IMDは稀ではあるものの、主として小児および青年において、脳損傷や四肢切断などの長期的な影響および生命を脅かす合併症や死につながる可能性のある重篤な疾患です。GSK-3536819によって、世界のIMDのほぼすべての原因である5つの主要血清群の感染を防御するために、Pfizer IncのPENBRAYAに加えて、新たな選択肢が提供され、2種類のワクチンを接種する必要がなくなり、総注射回数をわずか2回に低減することができます。これによりワクチン接種の順守率が上昇し、感染リスクのある集団全体においてワクチン接種が促進される可能性があります。
ブロックバスターとなるために超えるべきハードルは?
疾患に対する認識が低いと、ワクチン接種率が低くなる可能性があります。

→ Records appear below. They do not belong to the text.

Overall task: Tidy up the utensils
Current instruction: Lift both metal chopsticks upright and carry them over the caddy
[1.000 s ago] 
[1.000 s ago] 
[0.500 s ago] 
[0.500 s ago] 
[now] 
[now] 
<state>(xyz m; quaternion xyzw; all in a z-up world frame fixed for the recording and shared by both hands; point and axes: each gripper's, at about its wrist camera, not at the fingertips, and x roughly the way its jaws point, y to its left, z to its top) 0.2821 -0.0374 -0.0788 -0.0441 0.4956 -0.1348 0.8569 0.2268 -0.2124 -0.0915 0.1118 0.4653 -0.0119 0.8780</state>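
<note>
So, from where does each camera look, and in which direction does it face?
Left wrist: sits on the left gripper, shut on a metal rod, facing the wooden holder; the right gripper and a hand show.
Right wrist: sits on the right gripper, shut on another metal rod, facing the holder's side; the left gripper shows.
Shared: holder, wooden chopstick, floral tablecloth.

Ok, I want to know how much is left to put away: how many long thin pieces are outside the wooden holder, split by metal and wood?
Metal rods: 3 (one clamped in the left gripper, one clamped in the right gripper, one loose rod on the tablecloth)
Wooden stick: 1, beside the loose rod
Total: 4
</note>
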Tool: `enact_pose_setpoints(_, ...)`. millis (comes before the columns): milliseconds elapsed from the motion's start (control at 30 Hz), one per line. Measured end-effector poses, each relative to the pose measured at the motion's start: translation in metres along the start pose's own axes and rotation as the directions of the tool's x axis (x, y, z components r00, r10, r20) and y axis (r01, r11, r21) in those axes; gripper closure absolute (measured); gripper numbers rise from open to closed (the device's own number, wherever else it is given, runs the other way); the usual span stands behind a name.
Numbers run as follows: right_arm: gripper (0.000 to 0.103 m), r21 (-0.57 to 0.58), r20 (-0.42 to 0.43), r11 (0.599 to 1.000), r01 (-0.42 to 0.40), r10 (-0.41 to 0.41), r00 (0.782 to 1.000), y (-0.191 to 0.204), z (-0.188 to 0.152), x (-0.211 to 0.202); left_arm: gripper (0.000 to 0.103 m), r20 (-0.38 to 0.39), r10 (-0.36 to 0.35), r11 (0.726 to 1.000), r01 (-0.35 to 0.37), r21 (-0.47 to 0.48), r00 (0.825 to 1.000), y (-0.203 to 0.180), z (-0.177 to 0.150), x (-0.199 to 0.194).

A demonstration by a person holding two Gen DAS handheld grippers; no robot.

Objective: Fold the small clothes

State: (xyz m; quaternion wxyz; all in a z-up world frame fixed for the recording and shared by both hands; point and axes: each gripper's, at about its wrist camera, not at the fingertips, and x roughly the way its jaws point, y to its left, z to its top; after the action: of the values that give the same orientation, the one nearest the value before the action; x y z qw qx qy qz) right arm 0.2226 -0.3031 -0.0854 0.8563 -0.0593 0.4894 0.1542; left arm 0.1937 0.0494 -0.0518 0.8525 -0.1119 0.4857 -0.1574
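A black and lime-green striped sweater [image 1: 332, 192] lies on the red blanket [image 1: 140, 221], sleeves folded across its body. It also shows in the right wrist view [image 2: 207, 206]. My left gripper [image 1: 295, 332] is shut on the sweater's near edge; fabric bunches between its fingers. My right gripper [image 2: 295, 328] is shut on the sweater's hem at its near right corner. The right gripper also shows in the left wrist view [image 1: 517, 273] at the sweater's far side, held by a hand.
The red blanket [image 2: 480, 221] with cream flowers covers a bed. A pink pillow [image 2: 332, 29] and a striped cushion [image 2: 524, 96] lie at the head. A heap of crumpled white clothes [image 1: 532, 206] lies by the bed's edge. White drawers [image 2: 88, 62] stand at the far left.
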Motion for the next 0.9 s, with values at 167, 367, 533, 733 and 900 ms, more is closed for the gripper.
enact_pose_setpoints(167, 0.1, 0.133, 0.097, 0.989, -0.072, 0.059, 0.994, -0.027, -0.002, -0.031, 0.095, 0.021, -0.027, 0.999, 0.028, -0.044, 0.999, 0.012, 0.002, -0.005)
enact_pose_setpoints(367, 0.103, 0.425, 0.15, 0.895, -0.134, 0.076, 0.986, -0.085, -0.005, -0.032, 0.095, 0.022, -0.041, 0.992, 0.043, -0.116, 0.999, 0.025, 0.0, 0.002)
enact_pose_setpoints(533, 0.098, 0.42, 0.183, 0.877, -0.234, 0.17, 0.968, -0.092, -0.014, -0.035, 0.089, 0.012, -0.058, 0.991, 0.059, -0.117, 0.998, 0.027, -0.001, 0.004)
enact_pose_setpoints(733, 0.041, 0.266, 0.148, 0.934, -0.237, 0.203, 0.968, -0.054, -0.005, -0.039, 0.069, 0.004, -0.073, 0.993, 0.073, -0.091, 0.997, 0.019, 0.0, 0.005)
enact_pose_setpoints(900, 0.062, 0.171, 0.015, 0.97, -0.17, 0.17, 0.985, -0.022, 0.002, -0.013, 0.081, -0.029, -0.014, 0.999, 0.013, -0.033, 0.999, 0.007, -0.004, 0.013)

例えば、米国の青年では髄膜炎菌Bワクチンの1回目の接種率は約31%にとどまり、必要とされる2回の接種を完了した割合は12%未満となっています4。 PENBRAYAには、最初に承認された5価(A、B、C、WおよびY)髄膜炎菌ワクチンであり、すでに米国市場で10~25歳に1年以上前(2023年9月)から利用可能であるという利点があります。世界的に承認されたとしても、GSK-3536819は、財源の限られた国や地域で最も蔓延している株に対する1価のワクチンよりも高価であるため利用が制限される可能性があります。